Good eye! It was the only forkk I had laying around from my P2. kind of a pos, but untill next week.


----------



## bmxracer_2 (Oct 8, 2007)

bbrz4 said:


> nice bike
> 
> what bars are those, Caliber 75's because im lookin at them to buy??


The bars are Fireeye FE-254. They have a 2 inch rise. The Caliber bars are pretty sweet also. I am putting th 50's on my Griffin. Griffin pics to come soon.


----------



## literocola (Dec 18, 2006)

Nice clean build for sure, looks pretty stellar.

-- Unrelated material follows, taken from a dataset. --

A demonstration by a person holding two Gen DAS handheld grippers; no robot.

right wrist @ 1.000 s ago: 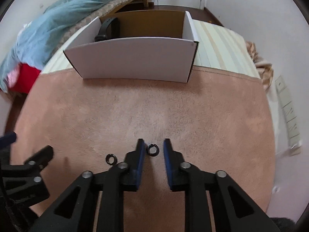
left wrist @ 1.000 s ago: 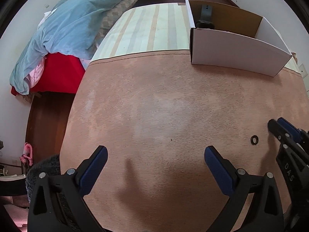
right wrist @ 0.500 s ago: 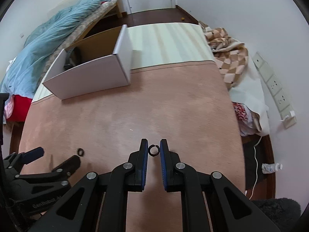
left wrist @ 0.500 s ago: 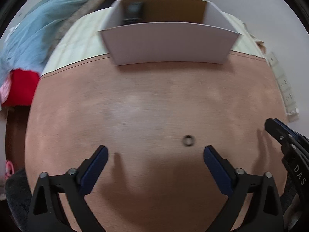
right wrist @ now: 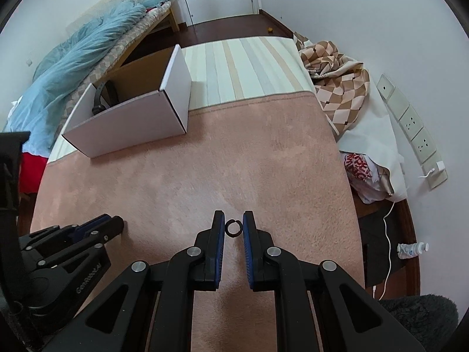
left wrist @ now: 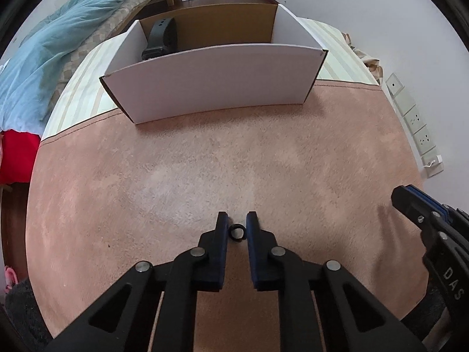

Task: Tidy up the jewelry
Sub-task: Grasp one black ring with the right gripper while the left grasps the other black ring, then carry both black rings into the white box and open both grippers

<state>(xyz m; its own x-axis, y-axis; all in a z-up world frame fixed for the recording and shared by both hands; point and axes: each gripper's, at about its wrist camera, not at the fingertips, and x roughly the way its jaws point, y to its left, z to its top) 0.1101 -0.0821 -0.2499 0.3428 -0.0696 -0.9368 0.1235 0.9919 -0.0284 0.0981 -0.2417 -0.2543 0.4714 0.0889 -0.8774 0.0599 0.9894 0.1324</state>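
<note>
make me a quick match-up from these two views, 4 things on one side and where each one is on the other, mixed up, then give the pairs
Things:
1. black ring
2. black watch
3. checked blanket
4. water bottle

Places:
A. inside the white box
B. on the dark floor by the wall
C. between the left tongs' pads
D. crumpled beside the striped mattress

Pairs: 1-C, 2-A, 3-D, 4-B
</note>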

1st upgrade I would do if it were mine would ditch the hayes and get some Avid Juicy 7's.


----------



## dakarider (May 24, 2008)

Nice!, Here's my version:


----------



## *Scott* (Mar 26, 2008)

Heres mine.
Love it too, 6'5" 240lbs and I haven't broken it yet, give it some stick at the skate parks, would buy another......:thumbsup:


----------



## Tracerboy (Oct 13, 2002)

*Scott* said:


> Heres mine.
> Love it too, 6'5" 240lbs and I haven't broken it yet, give it some stick at the skate parks, would buy another......:thumbsup:


nice. looks way better without those awful decals. fireeye seems like they have some good ideas but their graphics and name alone look like they came from walmart at best. cool bikes though none the less.


----------



## *Scott* (Mar 26, 2008)

ebfreerider510 said:


> nice. looks way better without those awful decals. fireeye seems like they have some good ideas but their graphics and name alone look like they came from walmart at best. cool bikes though none the less.


I hear ya, I think at my weight and size I may be a good test for any frame, and this little frame is taking plenty of punishment. 
If only Walmart sold bikes like these we wouldn't have to pay over inflated bike prices...


----------



## PaintPeelinPbody (Feb 3, 2004)

that front gusset scares me, its the Azonic Steelheads only twice as bad.


----------



## colourclassic (Jul 6, 2006)

Wow those brakes look so old.


----------



## lifeisgood_skt (Mar 24, 2009)

How much do these bikes weigh? Under 30 pounds? Under 40?

My black Bloodshot frame is in the mail.

Sweet bikes!


----------



## dakarider (May 24, 2008)

Here's my new set up (Sold the Spitfire):


----------